I need just inference.
As do iiiiii
+1
I tried batching by clubbing the prompts. The it/s reduced from 4 it/s to 1it/s for a batch of 4 prompts
I tried adding multiple T4 GPUs to the gcloud vm and tried running unsuccessfully. monitoring nvidia-smi
shows the second GPU is not begin used at all
Same here. Did you find some insights on how to do it? I tried device_map=“auto” option, but still only one GPU is used.
I think the only option, at the moment, is to create multiple instances. So, if you want to run a batch, run one instance for each GPU that you have. Set each instance to each individual GPU and increment the seed by 1 per batch, and by 4 (if using 4 GPUs), so each one is processing a different output with the same settings.
Similar setup if you want to produce more passes, but the same seed. Change the per-instance value by one value, and each individual instances values increment by 4x that same initial offset value.
Natively, “we are not there yet”, but I am sure they are working on it. I know a few GUIs do this to create animations. Each “frame” goes to a different GPU. But, only ONE GPU can work on ONE output at a time. Creation, at the moment, is linear. Until they start making “larger creations” that can be made from “areas”, and the results merged back into one singular output. (Like how a 3D rendering program works, in tiny little boxes, to create one large image.)
If could be nice to run batch img_to_img on two GPUs. It could be possible by setting CUDA_VISIBLE_DEVICES to a number of the specific GPU before the launch of each WebUI instance.

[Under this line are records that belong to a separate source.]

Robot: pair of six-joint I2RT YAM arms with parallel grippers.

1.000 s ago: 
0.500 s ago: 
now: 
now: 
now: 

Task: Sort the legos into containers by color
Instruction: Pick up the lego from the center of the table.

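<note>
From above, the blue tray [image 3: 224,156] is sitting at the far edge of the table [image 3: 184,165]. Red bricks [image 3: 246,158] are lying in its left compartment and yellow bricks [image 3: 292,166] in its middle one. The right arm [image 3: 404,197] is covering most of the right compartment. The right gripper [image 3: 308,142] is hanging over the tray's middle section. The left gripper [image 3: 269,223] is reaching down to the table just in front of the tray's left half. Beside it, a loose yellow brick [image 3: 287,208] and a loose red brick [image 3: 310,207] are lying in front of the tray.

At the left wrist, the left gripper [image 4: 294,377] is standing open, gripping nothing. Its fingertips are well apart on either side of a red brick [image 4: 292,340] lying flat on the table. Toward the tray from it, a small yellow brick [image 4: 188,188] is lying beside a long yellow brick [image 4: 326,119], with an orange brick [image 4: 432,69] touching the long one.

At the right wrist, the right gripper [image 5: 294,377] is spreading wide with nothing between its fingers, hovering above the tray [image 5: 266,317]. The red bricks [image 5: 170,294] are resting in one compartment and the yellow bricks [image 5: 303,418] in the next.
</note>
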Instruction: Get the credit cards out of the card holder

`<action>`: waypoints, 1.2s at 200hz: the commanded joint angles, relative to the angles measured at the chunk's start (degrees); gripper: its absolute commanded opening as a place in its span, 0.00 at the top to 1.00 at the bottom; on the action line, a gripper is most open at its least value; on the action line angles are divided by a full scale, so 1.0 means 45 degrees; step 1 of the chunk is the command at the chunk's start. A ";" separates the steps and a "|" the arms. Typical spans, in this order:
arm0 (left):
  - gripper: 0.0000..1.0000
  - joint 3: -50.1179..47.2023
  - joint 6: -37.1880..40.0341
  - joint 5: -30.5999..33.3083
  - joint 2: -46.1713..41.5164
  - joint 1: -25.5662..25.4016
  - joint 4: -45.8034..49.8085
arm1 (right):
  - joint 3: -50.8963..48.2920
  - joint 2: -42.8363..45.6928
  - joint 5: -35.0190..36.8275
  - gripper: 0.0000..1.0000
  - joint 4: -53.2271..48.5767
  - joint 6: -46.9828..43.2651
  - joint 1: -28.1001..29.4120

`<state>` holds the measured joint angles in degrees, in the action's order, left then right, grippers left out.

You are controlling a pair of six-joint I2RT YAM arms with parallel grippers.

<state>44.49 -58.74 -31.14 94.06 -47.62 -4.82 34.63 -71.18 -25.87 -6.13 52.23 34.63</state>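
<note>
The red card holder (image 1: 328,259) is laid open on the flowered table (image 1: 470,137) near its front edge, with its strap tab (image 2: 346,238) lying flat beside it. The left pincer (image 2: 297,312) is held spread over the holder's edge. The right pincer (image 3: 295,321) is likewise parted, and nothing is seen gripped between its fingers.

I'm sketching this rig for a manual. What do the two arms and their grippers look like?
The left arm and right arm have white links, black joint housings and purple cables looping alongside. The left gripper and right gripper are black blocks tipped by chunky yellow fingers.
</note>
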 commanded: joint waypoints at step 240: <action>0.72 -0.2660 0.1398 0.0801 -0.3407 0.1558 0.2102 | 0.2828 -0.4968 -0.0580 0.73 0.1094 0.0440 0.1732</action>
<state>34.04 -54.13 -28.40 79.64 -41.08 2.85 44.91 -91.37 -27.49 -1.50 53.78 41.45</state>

127.0.0.1:7860 on GPU 0 and 127.0.0.1:7861 on GPU 1, for example.
Will have to try it out.
I’ve been trying to achieve something similar to this. I am working on a 2 GPU instance. The idea is basically to create 2n images, each GPU working on n images in parallel. I was successfully able to load different pipelines on to each GPU but getting this error: RuntimeError: Expected all tensors to be on the same device, but found at least two devices, cuda:0 and cuda:1!
Any thoughts on what may be the issue?
curious, i am trying an old gpu mining rig to see if this is possible too, not very stable though, still working on it. but plan is to eventually put the 3060’s together…
hey all, I would recommend creating two separate pipeline instances and moving them independently to the two separate gpus.
I am following behind a little later, but have a similar rig. Did you ever have success with this?
still working on it, but I have been hearing alot about multiple pipelines, so still looking into that. Btw, getting 3 8g 1080’s ready for this, somehow.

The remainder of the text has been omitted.